Another U2 song I love that I've only discovered recently... Wake Up Dead Man. And Running to Stand Still, and 40, and that one on The Joshua Tree whose name I can't remember right now that talks about the hands of love. :) Whenever I ask myself what U2 song I like the best, I can't quite decide. It's different with Jane Austen, Persuasion is definitely my favourite novel of hers, although obviously I love all the others. But I think if I had to choose five or so U2 songs, they'd probably be: All I Want Is You, Desire, One, Bad and In A Little While (yup, the slow ones mostly, I'm sorry to say!). The only song that I would be REALLY disappointed not to see live in concert is Where the Streets Have No Name. But once I've chosen those five favourites, all the others kind of blur. If I think of one over another, I feel guilty. There's ones like Pride that I just think are so classic, so amazing musically, so different.
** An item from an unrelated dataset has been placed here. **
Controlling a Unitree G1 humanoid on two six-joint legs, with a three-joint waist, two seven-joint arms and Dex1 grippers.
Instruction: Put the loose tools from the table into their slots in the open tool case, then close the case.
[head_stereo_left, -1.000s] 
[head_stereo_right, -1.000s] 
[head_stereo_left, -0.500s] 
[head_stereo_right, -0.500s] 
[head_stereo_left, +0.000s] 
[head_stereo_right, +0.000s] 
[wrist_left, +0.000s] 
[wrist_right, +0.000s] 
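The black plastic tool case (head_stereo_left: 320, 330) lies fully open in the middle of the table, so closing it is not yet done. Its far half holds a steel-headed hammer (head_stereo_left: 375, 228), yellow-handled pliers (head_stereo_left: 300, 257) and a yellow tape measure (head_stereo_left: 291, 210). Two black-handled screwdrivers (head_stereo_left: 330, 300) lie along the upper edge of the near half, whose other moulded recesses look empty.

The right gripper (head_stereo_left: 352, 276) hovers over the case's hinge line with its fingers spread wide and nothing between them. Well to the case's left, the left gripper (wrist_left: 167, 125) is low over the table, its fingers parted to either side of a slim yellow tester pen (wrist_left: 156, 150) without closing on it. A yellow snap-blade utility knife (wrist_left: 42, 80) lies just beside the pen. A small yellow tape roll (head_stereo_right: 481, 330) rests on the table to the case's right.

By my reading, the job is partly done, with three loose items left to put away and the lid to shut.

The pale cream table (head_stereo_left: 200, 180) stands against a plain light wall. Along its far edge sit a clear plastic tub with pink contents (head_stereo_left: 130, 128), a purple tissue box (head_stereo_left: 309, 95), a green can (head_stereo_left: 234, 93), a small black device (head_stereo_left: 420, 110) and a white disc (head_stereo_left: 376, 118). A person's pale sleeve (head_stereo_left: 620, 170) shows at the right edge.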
That chorus is just so different to anything else that's around, in its chords and its majorness and everything... if that's understandable. Then I think about the less famous ones like Numb or Discotheque that are just so cool. They're so surprising, they sneak up on you before you realise how cool they are. I love the Rattle and Hum movie. Apparently a lot of people hated it, the band included, but I love it a lot because it's so cool to see U2 back in the day when they weren't quite yet this fully established, mega-band that I've only recently come to love. I had only seen the Elevation tour on DVD before I saw Rattle and Hum. The energy's still there now, but I think having seen something of them in the 80's, I can now understand them a bit better now. Especially Adam.
Anyway I'm going to stop waffling and go and do some study. Sigh. I read in the Bono on Bono book, this weekend, that Bono was going to do an English and History degree like me, but got kicked out of uni for some reason two weeks into the course. So I guess I'd better take advantage of my education... :) I feel responsible.
Saturday, October 15, 2005
another party
Alex got some really cool presents. One of them was these dinosaur bones encased in plaster, and you have to dig them out so you can make the dinosaur! So cool. I always wanted to be an archaeologist. Another present was a cheap camera with a film; that would have been my dream present when I was a kid. I gave him this voice distorter which I thought looked really fun--and it was, but just really loud and high-pitched, with heaps of background static, so I hope my sister and her husband still like me now. :)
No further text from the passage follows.